» Required action
Search the listing for the word "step" and return each line that contains it.

» Given material
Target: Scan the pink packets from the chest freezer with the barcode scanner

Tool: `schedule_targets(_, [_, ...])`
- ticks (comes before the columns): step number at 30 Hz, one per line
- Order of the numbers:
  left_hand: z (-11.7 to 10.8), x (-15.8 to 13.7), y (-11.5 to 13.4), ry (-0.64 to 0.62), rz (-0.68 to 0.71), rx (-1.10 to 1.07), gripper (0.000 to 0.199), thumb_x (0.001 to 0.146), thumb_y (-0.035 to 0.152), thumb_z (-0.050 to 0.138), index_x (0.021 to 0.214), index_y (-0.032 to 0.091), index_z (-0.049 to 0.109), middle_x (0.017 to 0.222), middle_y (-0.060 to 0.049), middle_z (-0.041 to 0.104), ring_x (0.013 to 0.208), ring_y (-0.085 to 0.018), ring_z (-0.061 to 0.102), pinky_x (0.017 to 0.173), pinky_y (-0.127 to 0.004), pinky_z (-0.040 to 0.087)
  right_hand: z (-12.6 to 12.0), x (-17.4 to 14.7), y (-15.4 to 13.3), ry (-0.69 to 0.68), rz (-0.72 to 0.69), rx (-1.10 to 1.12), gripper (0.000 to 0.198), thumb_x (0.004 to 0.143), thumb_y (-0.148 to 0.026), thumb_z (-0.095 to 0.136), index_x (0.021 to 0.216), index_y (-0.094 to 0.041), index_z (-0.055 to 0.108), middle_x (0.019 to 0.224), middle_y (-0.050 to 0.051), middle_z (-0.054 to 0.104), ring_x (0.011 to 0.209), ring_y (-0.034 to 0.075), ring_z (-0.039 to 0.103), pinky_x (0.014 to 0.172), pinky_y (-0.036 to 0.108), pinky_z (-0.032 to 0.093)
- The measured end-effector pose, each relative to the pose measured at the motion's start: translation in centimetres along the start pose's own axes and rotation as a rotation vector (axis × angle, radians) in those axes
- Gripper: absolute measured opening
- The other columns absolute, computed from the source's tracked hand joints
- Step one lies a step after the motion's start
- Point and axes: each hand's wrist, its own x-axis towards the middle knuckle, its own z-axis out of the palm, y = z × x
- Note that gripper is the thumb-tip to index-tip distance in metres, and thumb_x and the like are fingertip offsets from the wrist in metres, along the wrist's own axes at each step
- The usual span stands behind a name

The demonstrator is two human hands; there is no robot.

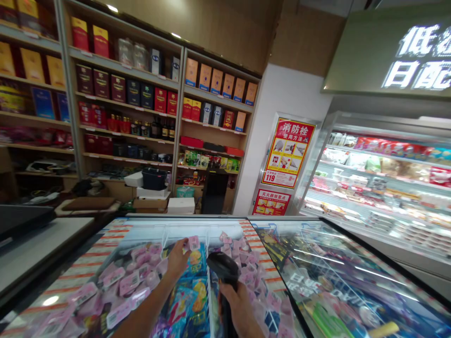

» Exercise answer
- ticks (comes before the columns): step number at 30 Hz, one per line
- Step one lies a step after the motion's start
- Note that gripper is the thumb-tip to index-tip distance in metres, and thumb_x and the like are fingertip offsets from the wrist in metres, along the wrist's own axes at each step

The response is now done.